"All right," he said, handing Andrews the checklist. "George, when everyone is clear, when you've personally cleared every name on this list with a live body, give me the signal."
"Yes, sir."
Andrews was off at a run, for they were behind schedule in the day—and took his post at the suspension bridge, shouting and cursing the men crossing it to greater speed, to clear the vast cliff that was going to lose a goodly portion of its face. It was the biggest blast they had yet touched off, waiting in that opposing face, and it would yield them rock enough to make a real foundation in the riverbed. It was the beginning.
"Hey, there," said Amos Selby's voice, when Amos was not supposed to be there. Merritt turned and saw the river-man and his son, held out his hand with a grin.
"Did you come to watch the big blast?"
"If you're going to mess up my river," said Amos, "I'm going to have a look at what you're doing. —Are we just about in time?"
"You're supposed to be late, as it happens; but they cross that bridge as if they had all day."
"Huh. Us Hestians ain't made to love heights, flying or otherwise. You wouldn't get me out on that bridge, no, sir."
"Hasn't broken yet," said Merritt.
Amos eyed the fragile rope structure with an expression of distaste. "What surprises me is the People haven't got past you yet to cut it"
"That's what those little sheds are at either end: guard posts. We've heard things skulking about here these last two weeks, but they haven't had the nerve to try anything. —How do things stand downriver? Did you bring us some more men?"
"About thirty-nine this last trip—more going to walk up. Makes a proper city you got growing back there at the station now."
"And a road between here and there. Don't forget that; besides us changing the course of your river for you."
"Couldn't fail to notice. The place is looking more civilized than New Hope already. Can't imagine what it's going to look like with a small ocean where Upriver used to be."
"We'll be doing more building on the dam than on the fortifications from here on out. You watch that cliff in a few moments. —Hey, Ed, get the Selbys some headgear. —And you two wear it, hear? No telling when something's coming down on you around this place. We're about ready to blast."
"I want to see this," said Jim. "Is it safe to stand out here?"
"Ought to be, ought to be. First time I've ever managed something like this, I'm obliged to tell you. Motherworld ways are different"
He saw Andrews' signal, and the bridge was clear. He waved back and then left the Selbys to attend to business.
It had needed a great deal of planning and argument with the haste-minded Porters to determine where to set that charge, and at last it all came down to the touch of a switch on this side of the river. Part of the cliff face bellied out and fragmented while the belated sound reached them, and the ruin settled slowly down again, waiting to be moved by wagons. Great trees—an entire earth bank from higher up—turned loose and became part of the slide, vanishing into the dust before the echoes died up and down the canyon.
When everything was at rest again, Jim Selby gave a long quiet whistle, and Merritt, who had not realized he had been holding his breath overlong, let it go and relaxed. The men knew it was right, and cheered; the experience of smaller blasts let them know what this should have done—and it had: their long work had paid off.

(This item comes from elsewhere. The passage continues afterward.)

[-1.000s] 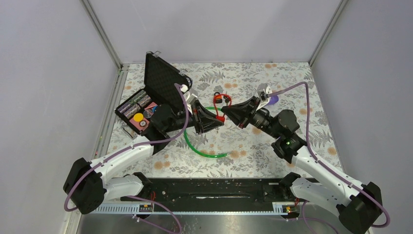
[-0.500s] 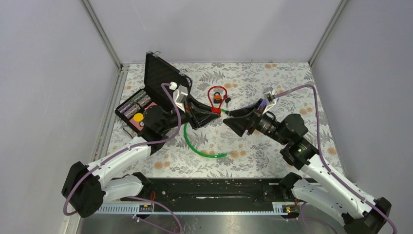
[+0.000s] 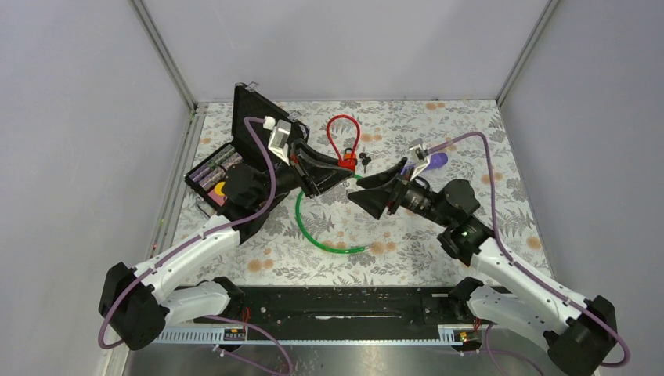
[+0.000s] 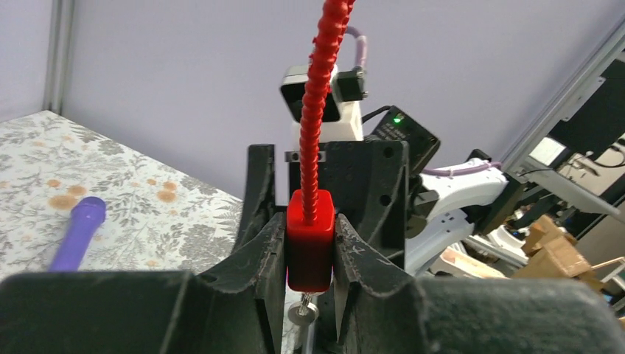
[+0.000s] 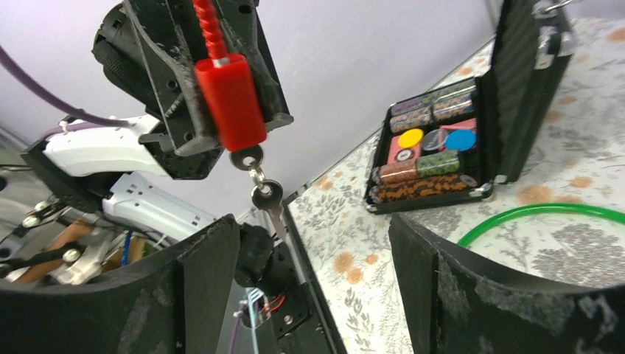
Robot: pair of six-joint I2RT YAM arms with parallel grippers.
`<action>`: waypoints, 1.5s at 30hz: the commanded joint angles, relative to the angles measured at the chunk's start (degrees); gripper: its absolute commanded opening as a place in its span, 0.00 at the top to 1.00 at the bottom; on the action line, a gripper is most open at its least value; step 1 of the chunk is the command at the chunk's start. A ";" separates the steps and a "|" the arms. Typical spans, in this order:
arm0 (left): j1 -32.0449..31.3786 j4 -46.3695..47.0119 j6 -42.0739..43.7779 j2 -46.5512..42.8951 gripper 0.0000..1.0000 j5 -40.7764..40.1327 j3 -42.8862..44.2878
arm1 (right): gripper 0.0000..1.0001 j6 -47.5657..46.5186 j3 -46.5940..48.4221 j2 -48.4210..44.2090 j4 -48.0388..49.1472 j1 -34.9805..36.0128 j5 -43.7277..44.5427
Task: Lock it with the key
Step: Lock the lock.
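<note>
Your red padlock [image 4: 309,240] is held in the air, its body pinched tight in the left gripper [image 4: 308,236], with the cable shackle [image 4: 318,96] pointing up. A key [image 5: 247,157] sits in its underside and a second key [image 5: 267,196] dangles below. Your right gripper [image 5: 313,243] faces it, spread wide and holding nothing.

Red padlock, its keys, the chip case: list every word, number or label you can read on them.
None can be read.
red padlock: plain body, no lettering shows.
keys: any stamp is too small to read.
chips in the case: patterned faces, too blurred to read.
</note>
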 commanded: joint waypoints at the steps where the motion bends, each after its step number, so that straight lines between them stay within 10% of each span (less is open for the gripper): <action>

Merritt stepped to the safe planking and let go of the suspension cables, Jim and Amos behind him. The Miller cousins came with them, to take up stations in the farside guardpost, abandoned during the blast—three of the best shots in the high river, the Millers, and armed with the best guns: the farside guard station was the most dangerous, the most exposed, where a severed bridge cable could isolate them for a night or longer. No matter that the post had never been seriously threatened: standing three days at the farside station equalled guard service for a whole week otherside, and entitled the guards to the other four days in the main house back at the station, in real beds, in warmth. Even that bribery did not produce many volunteers.
They stopped at the doorway to the guardpost, on the shallow porch. "Sure changed the landscape, didn't it?" Dan Miller observed, leaning on his rifle and gazing out hillward. Merritt nodded. There was nothing left but yellow powder and great boulders and splintered trees, where a tall cliff had stood.

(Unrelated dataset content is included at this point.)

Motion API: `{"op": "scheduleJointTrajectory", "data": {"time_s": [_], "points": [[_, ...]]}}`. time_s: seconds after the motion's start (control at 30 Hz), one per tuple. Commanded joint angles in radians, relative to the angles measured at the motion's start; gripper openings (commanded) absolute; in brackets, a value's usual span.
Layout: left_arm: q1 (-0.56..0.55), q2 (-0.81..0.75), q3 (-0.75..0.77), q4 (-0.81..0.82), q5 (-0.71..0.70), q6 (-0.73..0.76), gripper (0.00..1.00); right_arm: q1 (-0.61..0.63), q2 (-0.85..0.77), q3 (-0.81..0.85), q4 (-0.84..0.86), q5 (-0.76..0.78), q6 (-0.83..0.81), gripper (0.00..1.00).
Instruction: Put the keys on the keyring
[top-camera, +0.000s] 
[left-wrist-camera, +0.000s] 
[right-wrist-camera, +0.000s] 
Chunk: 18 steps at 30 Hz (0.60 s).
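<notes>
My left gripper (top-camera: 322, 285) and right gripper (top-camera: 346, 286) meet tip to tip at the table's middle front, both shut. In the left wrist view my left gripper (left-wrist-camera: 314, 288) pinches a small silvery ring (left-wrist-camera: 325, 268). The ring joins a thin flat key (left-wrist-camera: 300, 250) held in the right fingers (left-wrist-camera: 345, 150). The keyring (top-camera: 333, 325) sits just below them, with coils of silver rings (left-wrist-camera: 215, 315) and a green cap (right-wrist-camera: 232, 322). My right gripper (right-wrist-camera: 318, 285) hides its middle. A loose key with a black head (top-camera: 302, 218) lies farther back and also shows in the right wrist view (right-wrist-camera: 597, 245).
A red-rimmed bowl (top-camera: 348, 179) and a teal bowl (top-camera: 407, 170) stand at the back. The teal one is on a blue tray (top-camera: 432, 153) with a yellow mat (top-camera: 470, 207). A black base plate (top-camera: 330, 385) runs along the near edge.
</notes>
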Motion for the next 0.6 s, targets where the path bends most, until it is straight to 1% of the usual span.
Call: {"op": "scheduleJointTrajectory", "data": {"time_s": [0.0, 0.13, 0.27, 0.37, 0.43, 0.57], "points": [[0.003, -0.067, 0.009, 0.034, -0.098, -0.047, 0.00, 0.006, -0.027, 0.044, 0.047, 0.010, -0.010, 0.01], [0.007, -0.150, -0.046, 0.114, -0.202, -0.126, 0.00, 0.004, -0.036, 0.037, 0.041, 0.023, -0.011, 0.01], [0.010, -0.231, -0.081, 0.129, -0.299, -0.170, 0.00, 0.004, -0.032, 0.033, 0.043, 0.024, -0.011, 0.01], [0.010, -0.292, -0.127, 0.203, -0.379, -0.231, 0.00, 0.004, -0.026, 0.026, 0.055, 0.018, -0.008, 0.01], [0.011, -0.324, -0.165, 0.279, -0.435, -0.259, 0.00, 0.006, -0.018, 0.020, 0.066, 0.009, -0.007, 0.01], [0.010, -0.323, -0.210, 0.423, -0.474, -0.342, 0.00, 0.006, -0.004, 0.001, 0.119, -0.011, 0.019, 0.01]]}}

"I'm going to have a closer look," Merritt said. "I won't be long and I won't go out of sight. You can watch from here—no need us all taking chances."
"Yes, sir," said Dan Miller; but Jim made a gesture to his father, who shrugged and leaned against the shed, and Jim evidently meant to come.

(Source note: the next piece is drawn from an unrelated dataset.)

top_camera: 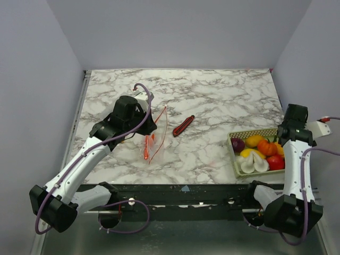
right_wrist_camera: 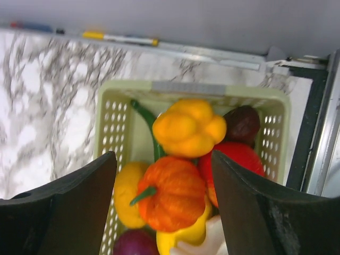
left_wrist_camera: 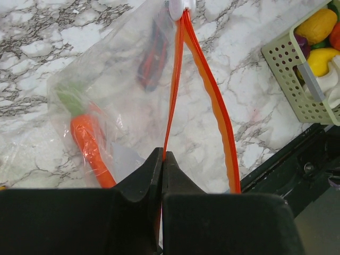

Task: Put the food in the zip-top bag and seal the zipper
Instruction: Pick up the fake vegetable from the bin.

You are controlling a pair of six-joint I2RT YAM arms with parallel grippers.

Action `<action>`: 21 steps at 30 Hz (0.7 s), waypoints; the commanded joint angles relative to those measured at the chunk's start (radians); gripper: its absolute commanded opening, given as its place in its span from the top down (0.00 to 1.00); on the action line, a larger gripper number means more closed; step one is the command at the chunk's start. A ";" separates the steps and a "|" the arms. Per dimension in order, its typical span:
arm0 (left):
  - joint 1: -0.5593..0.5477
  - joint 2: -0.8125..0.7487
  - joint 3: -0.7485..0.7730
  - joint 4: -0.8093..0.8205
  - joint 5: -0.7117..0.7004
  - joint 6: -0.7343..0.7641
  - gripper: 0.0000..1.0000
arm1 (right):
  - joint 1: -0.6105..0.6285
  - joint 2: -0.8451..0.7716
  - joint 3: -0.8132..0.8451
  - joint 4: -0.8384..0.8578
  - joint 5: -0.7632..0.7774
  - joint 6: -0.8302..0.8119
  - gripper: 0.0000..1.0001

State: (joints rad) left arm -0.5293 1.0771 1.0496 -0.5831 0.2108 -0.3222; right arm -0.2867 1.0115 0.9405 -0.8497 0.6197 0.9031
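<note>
I have the left gripper (left_wrist_camera: 162,159) clenched on the zipper (left_wrist_camera: 215,101) of the bag (left_wrist_camera: 122,79), a carrot (left_wrist_camera: 90,143) inside at lower left; right gripper (right_wrist_camera: 163,158) gapes over the basket (right_wrist_camera: 114,122) of food (right_wrist_camera: 170,194).

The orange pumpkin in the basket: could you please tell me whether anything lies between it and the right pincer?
Nothing visible does. The open right pincer hangs over the orange pumpkin, which lies uncovered atop the pile in the basket.

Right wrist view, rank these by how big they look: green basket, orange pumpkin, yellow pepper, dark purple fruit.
1. green basket
2. orange pumpkin and yellow pepper: they look about alike, so not ranked
3. dark purple fruit, partly hidden
</note>
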 commanded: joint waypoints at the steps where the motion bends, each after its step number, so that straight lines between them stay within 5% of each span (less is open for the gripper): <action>1: 0.001 -0.004 -0.013 0.034 0.068 -0.011 1.00 | -0.122 -0.013 -0.056 0.101 0.011 -0.007 0.24; 6: -0.009 0.000 -0.014 0.033 0.063 -0.011 1.00 | -0.238 0.027 -0.138 0.177 -0.145 -0.037 0.22; 21: -0.014 0.017 -0.017 0.033 0.065 -0.009 1.00 | -0.255 0.126 -0.238 0.345 -0.242 -0.130 0.00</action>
State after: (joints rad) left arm -0.5388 1.0866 1.0393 -0.5671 0.2481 -0.3267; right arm -0.5278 1.1160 0.7273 -0.5556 0.4210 0.7944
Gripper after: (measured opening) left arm 0.011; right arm 0.978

"Stay to my tracks," Merritt advised him, but he was not sorry to have the company. There was a loneliness about farside that prickled the back of the neck, even by noonday, even with the noise of the blast still echoing in the senses. There was a silence here, that all men's efforts had not yet shattered.
Pebbles rattled and rolled down underfoot. The sound of the river reached them distantly. Merritt gave his attention to the path that rimmed the slide area downslope, Jim's shadow close behind his on the sun-baked earth: it was a day like the season, with an icy wind and yet with sun-heat enough to warm a man overmuch on the climb.
A steep climb up hardened-mud steps put them on the security of the upper bank, where no earth had been loosened; and from that vantage it was possible to see all the scope of the canyon and the man-scarred otherside.
"Man," Jim breathed. "I've seen folk try to dam the river before, but they never went at it on this scale. You sure got things going when you decide to move."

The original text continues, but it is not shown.